#### Task description:
Lines with the word "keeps" are the answer; copy each of them from the data below.

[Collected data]
▼

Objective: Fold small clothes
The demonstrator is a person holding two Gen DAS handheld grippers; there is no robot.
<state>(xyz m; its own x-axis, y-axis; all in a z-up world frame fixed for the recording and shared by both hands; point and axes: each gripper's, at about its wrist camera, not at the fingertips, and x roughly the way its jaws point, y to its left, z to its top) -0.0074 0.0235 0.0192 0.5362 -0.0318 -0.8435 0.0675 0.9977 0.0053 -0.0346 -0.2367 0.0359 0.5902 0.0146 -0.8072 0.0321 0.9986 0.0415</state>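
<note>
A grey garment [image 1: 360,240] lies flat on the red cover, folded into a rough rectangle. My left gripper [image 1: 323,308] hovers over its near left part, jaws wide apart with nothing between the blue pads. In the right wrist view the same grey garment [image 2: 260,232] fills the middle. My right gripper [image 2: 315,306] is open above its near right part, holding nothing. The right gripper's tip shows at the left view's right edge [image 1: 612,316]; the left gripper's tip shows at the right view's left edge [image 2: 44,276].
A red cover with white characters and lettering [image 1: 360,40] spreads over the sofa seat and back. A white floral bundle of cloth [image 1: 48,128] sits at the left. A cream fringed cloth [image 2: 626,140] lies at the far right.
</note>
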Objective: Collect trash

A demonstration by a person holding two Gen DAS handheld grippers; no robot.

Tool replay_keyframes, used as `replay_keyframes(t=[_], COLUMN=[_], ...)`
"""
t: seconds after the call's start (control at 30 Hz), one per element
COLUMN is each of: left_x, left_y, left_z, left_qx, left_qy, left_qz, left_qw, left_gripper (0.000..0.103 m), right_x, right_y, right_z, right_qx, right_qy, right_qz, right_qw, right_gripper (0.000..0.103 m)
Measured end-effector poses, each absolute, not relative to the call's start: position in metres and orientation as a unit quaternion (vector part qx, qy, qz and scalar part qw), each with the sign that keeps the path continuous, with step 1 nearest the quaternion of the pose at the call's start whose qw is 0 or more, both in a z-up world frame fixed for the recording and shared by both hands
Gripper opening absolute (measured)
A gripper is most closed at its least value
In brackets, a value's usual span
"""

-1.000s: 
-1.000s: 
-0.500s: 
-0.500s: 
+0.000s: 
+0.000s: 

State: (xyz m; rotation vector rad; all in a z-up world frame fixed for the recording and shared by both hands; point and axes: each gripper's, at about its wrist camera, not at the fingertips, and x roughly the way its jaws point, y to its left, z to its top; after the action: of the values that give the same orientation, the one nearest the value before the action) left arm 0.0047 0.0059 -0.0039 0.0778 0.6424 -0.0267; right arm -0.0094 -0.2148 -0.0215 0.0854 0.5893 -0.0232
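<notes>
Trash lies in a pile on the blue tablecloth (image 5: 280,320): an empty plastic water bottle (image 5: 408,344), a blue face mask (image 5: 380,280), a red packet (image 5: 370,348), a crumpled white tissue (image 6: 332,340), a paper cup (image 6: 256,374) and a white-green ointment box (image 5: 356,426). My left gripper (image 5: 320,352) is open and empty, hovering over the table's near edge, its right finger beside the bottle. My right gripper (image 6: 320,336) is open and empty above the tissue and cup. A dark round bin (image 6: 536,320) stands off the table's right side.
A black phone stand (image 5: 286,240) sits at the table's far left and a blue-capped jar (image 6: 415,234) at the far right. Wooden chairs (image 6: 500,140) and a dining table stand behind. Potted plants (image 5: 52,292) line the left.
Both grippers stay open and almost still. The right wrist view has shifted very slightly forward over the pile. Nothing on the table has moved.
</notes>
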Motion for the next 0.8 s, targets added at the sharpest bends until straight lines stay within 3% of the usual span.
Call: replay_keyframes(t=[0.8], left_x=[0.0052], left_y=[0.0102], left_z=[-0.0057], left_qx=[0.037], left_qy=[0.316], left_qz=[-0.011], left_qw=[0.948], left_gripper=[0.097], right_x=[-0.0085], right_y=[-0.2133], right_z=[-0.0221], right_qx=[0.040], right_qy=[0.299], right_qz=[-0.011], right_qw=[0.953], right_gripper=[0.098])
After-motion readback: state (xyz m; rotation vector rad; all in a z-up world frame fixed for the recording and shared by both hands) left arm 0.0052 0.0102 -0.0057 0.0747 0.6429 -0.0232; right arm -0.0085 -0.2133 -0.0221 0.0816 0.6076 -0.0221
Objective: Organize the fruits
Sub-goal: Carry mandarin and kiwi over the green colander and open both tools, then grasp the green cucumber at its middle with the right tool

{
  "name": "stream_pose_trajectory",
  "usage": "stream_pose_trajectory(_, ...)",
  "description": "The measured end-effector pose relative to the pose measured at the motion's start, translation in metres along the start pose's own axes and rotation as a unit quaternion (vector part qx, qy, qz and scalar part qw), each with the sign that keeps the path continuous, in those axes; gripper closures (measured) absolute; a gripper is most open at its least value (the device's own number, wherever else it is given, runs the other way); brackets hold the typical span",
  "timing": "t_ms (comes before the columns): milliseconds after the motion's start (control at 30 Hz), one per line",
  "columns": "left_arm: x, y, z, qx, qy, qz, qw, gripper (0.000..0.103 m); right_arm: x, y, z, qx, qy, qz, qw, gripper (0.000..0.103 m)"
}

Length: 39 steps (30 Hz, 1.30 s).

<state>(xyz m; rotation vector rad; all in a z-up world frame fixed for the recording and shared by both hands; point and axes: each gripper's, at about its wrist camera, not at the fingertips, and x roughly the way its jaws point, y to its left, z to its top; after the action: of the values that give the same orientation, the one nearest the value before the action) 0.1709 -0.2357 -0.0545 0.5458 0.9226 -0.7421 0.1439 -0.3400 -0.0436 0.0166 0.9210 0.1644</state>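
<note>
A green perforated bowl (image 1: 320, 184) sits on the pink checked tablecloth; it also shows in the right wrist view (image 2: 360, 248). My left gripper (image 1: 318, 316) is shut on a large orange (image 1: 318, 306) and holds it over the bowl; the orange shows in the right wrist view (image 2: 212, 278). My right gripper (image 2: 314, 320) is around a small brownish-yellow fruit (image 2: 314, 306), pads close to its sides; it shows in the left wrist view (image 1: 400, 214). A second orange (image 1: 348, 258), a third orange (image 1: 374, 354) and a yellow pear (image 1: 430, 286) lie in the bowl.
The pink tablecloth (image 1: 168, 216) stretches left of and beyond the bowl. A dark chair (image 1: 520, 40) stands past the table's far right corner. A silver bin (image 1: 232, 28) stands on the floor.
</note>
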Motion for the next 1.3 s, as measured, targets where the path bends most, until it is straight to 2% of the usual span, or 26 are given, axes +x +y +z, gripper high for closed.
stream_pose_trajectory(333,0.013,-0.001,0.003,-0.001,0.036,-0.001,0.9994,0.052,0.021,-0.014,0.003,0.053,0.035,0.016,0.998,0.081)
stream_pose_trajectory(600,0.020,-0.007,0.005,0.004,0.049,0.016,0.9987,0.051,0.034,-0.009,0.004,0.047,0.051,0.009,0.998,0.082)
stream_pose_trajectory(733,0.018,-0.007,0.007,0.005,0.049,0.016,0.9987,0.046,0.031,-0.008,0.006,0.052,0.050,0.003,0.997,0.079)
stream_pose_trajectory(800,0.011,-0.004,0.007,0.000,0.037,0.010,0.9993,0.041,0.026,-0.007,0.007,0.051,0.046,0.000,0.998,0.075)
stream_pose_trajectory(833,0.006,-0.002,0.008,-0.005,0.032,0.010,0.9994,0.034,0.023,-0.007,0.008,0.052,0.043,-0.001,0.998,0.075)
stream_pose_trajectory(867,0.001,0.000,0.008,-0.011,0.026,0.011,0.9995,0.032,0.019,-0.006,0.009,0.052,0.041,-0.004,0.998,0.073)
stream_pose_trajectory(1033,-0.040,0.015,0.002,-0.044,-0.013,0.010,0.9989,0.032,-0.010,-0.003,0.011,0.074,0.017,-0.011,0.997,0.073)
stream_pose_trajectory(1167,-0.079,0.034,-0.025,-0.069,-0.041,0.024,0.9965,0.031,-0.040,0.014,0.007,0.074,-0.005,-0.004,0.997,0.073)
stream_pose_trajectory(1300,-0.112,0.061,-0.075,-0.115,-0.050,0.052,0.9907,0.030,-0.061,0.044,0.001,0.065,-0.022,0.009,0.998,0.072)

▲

#### Output of the exercise:
Measured end-effector poses, each absolute, not relative to the call's start: position in metres and orientation as a unit quaternion (vector part qx, qy, qz and scalar part qw), each with the sign that keeps the path continuous, with step 1 nearest the quaternion of the pose at the call's start whose qw is 0 or more, both in a z-up world frame fixed for the recording and shared by both hands
  "description": "The measured end-effector pose relative to the pose measured at the motion's start, translation in metres along the start pose's own axes and rotation as a unit quaternion (vector part qx, qy, qz and scalar part qw), each with the sign that keeps the path continuous, in those axes; gripper closures (measured) absolute; a gripper is most open at its least value (the device's own number, wherever else it is given, runs the other way); brackets hold the typical span",

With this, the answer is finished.